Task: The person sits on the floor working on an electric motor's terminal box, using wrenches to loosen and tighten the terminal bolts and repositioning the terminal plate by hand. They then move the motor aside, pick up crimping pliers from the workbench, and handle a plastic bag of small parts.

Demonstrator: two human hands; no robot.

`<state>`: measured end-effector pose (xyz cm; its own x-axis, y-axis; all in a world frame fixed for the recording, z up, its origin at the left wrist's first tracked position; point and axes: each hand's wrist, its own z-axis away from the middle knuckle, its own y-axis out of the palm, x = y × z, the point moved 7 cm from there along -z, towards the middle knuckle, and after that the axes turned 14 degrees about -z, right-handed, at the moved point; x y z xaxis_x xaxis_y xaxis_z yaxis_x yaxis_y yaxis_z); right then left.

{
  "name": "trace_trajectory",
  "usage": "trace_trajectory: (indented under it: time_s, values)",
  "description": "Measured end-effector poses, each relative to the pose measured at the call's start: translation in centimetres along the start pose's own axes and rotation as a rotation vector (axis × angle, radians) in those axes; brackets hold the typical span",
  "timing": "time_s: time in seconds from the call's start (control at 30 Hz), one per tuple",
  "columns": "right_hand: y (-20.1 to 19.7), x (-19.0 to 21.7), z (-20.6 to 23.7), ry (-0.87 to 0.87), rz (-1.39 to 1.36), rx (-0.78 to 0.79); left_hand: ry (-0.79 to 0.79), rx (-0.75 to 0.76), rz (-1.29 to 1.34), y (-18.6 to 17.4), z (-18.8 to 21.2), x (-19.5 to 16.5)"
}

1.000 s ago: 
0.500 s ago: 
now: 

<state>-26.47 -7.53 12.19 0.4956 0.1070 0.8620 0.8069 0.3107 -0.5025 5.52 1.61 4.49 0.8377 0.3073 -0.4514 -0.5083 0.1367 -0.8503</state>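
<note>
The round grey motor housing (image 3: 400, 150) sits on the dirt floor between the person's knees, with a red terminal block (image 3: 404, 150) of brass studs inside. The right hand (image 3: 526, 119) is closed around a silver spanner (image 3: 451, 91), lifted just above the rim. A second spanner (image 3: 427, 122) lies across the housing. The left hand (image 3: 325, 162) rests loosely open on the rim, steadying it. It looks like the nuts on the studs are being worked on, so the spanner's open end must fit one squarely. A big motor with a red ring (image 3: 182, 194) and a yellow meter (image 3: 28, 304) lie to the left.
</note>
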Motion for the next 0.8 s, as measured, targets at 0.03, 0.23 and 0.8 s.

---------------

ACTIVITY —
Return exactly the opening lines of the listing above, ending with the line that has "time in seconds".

ANSWER TO THIS EXERCISE —
Task: The person sits on the floor working on an electric motor's terminal box, using wrenches to loosen and tighten the terminal bolts and repositioning the terminal plate by hand. They then move the motor aside, pick up crimping pliers from the workbench, and handle a plastic bag of small parts.

Demonstrator: two human hands; no robot.

`<state>`: measured end-effector pose (xyz cm; its own x-axis, y-axis; all in a world frame fixed for the recording, z up, its origin at the left wrist's first tracked position; point and axes: each hand's wrist, its own z-axis away from the middle knuckle, its own y-axis out of the palm, x = y × z, the point moved 7 cm from there along -z, towards the middle knuckle, and after that the axes turned 14 degrees about -z, right-handed, at the moved point; x y z xaxis_x xaxis_y xaxis_z yaxis_x yaxis_y yaxis_z); right then left.

{
  "name": "trace_trajectory",
  "usage": "trace_trajectory: (indented under it: time_s, values)",
  "description": "Measured end-effector poses, each relative to the pose measured at the call's start: translation in centimetres along the start pose's own axes and rotation as a rotation vector (axis × angle, radians) in those axes; brackets hold the typical span",
  "timing": "time_s: time in seconds from the call's start (control at 30 Hz), one per tuple",

Nothing remains to be done, and the exercise is complete.